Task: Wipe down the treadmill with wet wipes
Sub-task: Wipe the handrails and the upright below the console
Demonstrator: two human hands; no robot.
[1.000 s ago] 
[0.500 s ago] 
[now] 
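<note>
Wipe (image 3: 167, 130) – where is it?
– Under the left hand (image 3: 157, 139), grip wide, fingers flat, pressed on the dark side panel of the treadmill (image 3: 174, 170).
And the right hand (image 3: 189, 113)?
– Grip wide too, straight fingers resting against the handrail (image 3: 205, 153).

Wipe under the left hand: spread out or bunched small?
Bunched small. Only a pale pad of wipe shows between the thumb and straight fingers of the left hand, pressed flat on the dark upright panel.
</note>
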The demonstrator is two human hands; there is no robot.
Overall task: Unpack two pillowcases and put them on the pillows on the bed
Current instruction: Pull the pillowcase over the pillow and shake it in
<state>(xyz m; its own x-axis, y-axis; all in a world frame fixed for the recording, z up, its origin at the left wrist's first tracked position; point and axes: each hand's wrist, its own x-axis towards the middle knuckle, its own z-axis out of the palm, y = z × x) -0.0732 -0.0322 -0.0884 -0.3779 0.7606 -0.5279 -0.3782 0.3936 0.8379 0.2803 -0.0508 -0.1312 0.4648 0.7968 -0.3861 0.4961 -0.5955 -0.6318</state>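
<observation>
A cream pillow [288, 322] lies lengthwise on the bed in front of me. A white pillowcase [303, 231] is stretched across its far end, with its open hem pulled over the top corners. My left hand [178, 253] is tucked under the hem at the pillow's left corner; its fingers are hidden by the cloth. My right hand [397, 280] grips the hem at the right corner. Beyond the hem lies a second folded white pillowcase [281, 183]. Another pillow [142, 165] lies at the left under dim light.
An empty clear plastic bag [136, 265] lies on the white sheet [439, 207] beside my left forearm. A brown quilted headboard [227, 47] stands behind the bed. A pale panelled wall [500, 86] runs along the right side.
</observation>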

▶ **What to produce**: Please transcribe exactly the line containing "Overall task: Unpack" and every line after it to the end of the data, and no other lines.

▶ **Answer**:
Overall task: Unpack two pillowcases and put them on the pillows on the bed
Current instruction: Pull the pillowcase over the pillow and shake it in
<state>(xyz m; its own x-axis, y-axis; all in a world frame fixed for the recording, z up, its origin at the left wrist's first tracked position; point and axes: each hand's wrist, its own x-axis towards the middle knuckle, its own z-axis out of the palm, y = z × x) -0.0732 -0.0322 -0.0884 -0.3779 0.7606 -0.5279 -0.3782 0.3936 0.8379 0.2803 -0.0508 -0.1312 0.4648 0.7968 -0.3861 0.4961 -0.5955 -0.6318</state>
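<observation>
A cream pillow [288, 322] lies lengthwise on the bed in front of me. A white pillowcase [303, 231] is stretched across its far end, with its open hem pulled over the top corners. My left hand [178, 253] is tucked under the hem at the pillow's left corner; its fingers are hidden by the cloth. My right hand [397, 280] grips the hem at the right corner. Beyond the hem lies a second folded white pillowcase [281, 183]. Another pillow [142, 165] lies at the left under dim light.
An empty clear plastic bag [136, 265] lies on the white sheet [439, 207] beside my left forearm. A brown quilted headboard [227, 47] stands behind the bed. A pale panelled wall [500, 86] runs along the right side.
</observation>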

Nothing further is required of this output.